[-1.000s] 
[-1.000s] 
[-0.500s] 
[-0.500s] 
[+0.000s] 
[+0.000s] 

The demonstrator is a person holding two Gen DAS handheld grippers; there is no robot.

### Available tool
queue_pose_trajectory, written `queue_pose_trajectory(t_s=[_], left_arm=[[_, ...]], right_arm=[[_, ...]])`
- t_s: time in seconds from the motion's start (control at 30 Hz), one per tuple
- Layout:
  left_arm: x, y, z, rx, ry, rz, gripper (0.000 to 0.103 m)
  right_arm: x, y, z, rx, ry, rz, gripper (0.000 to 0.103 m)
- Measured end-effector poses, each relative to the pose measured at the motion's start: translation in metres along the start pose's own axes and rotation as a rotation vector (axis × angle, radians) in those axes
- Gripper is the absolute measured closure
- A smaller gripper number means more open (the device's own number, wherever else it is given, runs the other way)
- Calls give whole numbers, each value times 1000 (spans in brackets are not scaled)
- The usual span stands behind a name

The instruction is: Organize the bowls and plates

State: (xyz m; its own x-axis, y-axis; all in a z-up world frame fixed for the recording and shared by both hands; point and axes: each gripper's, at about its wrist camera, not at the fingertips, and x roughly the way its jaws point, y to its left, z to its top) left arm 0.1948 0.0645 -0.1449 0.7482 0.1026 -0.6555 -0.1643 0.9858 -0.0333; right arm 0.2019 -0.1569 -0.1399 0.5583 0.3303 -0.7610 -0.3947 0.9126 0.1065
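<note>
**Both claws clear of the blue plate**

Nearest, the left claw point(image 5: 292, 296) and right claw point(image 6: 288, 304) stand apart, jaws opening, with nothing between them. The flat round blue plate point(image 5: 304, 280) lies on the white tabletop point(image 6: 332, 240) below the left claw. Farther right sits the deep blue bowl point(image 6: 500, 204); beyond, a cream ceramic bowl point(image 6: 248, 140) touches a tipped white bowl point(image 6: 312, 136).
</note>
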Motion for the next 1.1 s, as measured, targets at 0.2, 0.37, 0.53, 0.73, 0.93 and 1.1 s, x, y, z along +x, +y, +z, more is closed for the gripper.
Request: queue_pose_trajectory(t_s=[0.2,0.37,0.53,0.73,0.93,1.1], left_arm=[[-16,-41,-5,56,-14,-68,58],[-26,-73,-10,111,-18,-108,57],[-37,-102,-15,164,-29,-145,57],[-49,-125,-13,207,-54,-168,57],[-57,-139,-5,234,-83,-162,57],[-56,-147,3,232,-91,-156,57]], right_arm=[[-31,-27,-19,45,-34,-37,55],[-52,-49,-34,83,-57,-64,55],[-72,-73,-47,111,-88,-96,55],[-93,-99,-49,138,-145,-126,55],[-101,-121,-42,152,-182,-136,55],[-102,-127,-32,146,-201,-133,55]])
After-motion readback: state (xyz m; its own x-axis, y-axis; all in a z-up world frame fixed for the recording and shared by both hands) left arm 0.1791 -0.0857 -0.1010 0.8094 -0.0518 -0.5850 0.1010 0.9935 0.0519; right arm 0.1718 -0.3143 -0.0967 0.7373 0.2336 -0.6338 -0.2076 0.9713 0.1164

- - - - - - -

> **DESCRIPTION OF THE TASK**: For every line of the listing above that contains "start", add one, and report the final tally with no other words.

> **OUTPUT OF THE EXERCISE**: 2